The Giant Mountains (Riesengebirge) brought up vague childhood memories of a mountain spirit called Rübezahl and they definitely cast their spell on us. We didn’t meet Rübezahl – or at least we didn’t recognise him – but we are enchanted by the beautiful mountain panorama with alpine vegetation around the highest peak Śnieżka (Schneekoppe) and outstanding granite formation along the mountain pass towards Śnieżne Kotły (Schneegruben), deep, roundish pits formed by glaciers. This mountain range stretches East to West along north of the Czech Republic and the south-west of Poland with beautiful scenery and landscapes that remind more of Scotland or Scandinavia than the Alps. The harsh continental climate effects also the vegetation. The tree line is only at 1250-1350 meters and is followed by a sub-alpine vegetation zone with knee timber, mat-grass meadows and subarctic high moors. Along the ridges there are many weathered blocks of granite which look like sculptures or even statues – very charming.

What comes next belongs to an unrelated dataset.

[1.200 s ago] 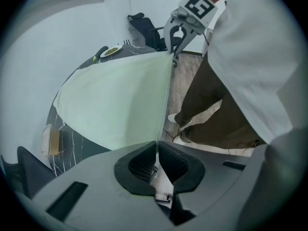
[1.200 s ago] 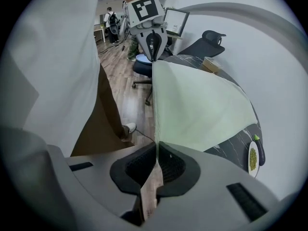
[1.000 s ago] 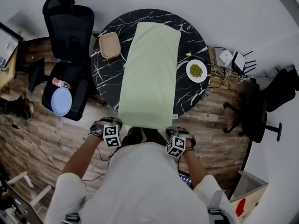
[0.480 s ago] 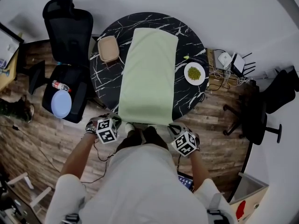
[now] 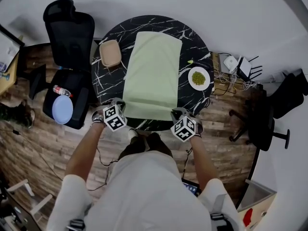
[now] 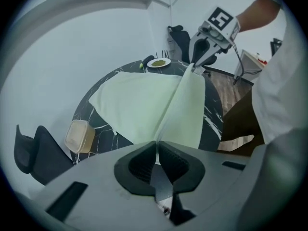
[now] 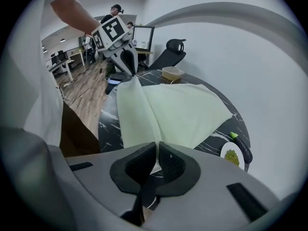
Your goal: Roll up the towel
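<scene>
While the pale green towel (image 5: 153, 69) lies lengthwise across the round black marble table (image 5: 107, 83), with its far end flat on the top, its near edge is lifted clear of the surface and held taut between the two grippers. The left gripper (image 5: 121, 106) has its jaws pressed together on the near left corner of the towel, and in the left gripper view the cloth runs straight up into the pads. The right gripper (image 5: 176, 112) likewise pinches the near right corner, and a ridge of cloth runs from its closed jaws across to the other gripper. Both grippers are at the table's near rim and point steeply down. To the left of the towel, apart from it, a beige rounded box (image 5: 111, 53) sits on the marble; its contents cannot be made out. To the right of the towel, near the table's edge, a white plate (image 5: 199, 78) carries a small heap of green pieces in its centre, and a single green morsel (image 5: 190, 61) lies on the table just beyond it. Off the table, at left, a black office chair (image 5: 70, 37) bears a pale blue dish (image 5: 62, 107) on its seat
</scene>
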`<state>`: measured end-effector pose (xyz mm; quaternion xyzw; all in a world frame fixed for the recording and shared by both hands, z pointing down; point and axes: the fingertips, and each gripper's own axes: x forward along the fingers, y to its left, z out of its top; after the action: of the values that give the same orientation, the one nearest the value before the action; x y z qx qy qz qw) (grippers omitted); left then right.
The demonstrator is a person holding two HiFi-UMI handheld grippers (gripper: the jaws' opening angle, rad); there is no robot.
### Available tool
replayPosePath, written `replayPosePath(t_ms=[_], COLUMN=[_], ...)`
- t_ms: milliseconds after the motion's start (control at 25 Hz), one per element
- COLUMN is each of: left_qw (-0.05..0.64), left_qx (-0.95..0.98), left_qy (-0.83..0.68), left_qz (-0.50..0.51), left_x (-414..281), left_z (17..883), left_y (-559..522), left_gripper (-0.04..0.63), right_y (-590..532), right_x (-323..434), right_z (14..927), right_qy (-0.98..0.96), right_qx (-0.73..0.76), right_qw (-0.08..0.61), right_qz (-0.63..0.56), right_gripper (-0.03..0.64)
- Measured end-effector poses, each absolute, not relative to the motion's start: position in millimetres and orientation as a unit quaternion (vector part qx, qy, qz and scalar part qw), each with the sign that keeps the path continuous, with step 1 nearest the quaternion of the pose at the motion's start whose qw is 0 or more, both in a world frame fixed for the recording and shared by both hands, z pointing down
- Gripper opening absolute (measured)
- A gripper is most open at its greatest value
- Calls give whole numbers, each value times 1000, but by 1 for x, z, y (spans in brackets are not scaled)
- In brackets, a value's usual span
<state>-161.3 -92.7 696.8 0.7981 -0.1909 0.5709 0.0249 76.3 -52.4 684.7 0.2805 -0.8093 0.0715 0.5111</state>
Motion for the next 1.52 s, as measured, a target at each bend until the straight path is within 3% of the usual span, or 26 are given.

Hiking in the Giant Mountains in pictures – for references and route follow numbers of the 36 pictures on maps below.
Yoeri and I enjoyed the luxury that our longtime friend Kati who grew up in Jelenia Góra in the valley below and has been hiking in Karkonosze (Giant Mountains) countless times organised everything from transport, to overnight stays, routes and great additional hiking company with Kerstin. If Kati ever starts a travel business I happily rate her 5* and send her all interested parties.

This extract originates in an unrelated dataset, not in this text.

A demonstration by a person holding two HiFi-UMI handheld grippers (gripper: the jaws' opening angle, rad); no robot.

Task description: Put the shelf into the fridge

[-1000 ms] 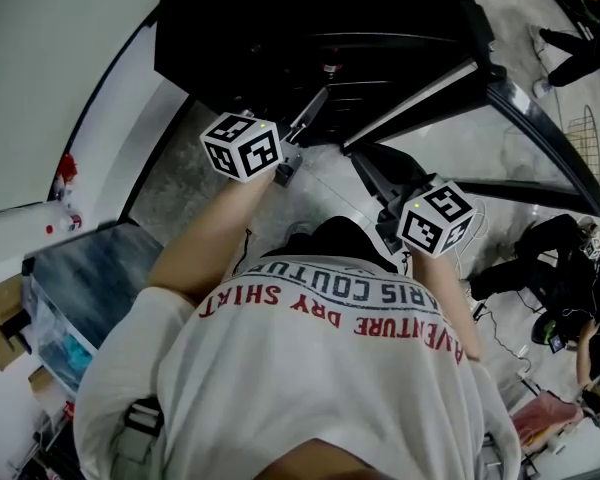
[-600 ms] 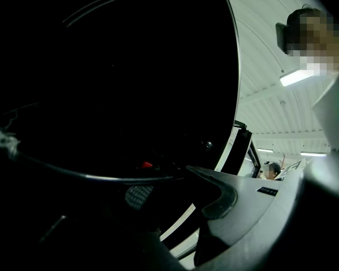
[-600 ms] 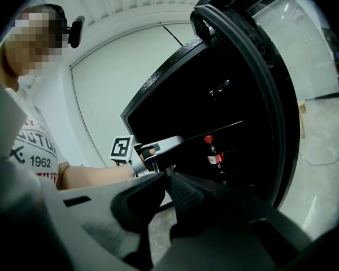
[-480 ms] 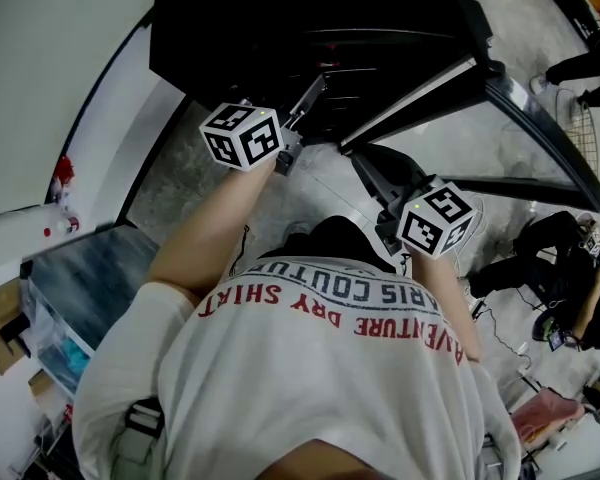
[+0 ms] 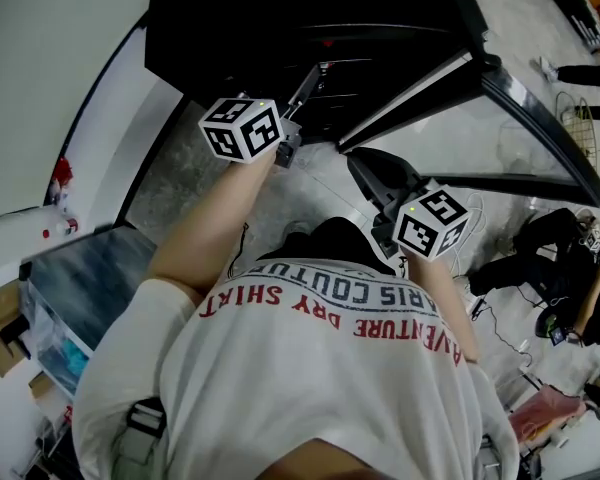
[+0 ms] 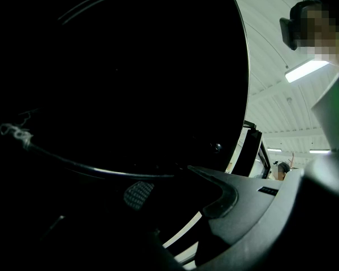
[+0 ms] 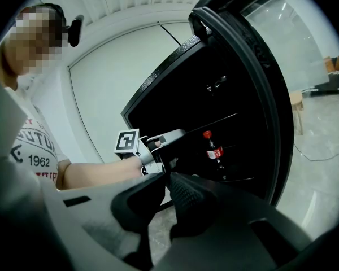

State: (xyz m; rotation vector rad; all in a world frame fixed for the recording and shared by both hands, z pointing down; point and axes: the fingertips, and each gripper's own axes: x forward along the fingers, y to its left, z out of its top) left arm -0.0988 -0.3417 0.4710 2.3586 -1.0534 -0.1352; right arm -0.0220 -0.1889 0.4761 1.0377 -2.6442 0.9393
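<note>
The black fridge (image 5: 310, 18) stands open in front of me, its inside very dark. My left gripper (image 5: 305, 86) reaches into it at the level of a thin wire shelf. In the left gripper view the shelf's glossy front rim (image 6: 73, 164) runs across just above the jaws. The jaws are opening, a textured pad (image 6: 138, 193) shows, and nothing is pressed between them. From the right gripper view the left gripper (image 7: 170, 150) sits at the fridge's front edge. My right gripper (image 5: 368, 171) hangs lower and nearer to me, shut and holding nothing, its pads (image 7: 181, 193) together.
The glass door (image 5: 500, 138) swings open to the right, its black frame (image 7: 248, 61) close beside the right gripper. A red-capped bottle (image 7: 213, 145) stands on a lower fridge shelf. Blue crates (image 5: 50, 338) sit at the left. People and cables (image 5: 570, 268) are on the floor to the right.
The left gripper has moved a little forward into the fridge. The right gripper has shifted slightly left. A person at the far right has walked out of view.
</note>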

It took me more than 10 years to finally go hiking with Kati in Poland. Hopefully we are able to put together another trip before another 10 years pass by. In any case, it was lovely to be out and about so much and it is very interesting to see how quickly even ocean creatures like us can build up a bit of stamina in the mountains; and not just any mountains „Giant Mountains“ after all (for German readers: Zwei Wasserratten in den Bergen).
Travel route: Train RE2 from Berlin Ostkreuz to Cottbus (Berlin-Brandenburg-Ticket) and train RB65 from Cottbus to Görlitz (Sachsen-Ticket), then we got picked up by car which is the quickest option to get to Jelenia Gora and/or Karpacz where lots of the hiking trails start. Take a look at the map, search online, go and look for Rübezahl (Polish: Liczyrzepa, Czech: Krakonoš) – be it on the Polish or the Czech side of this enchanting mountain range.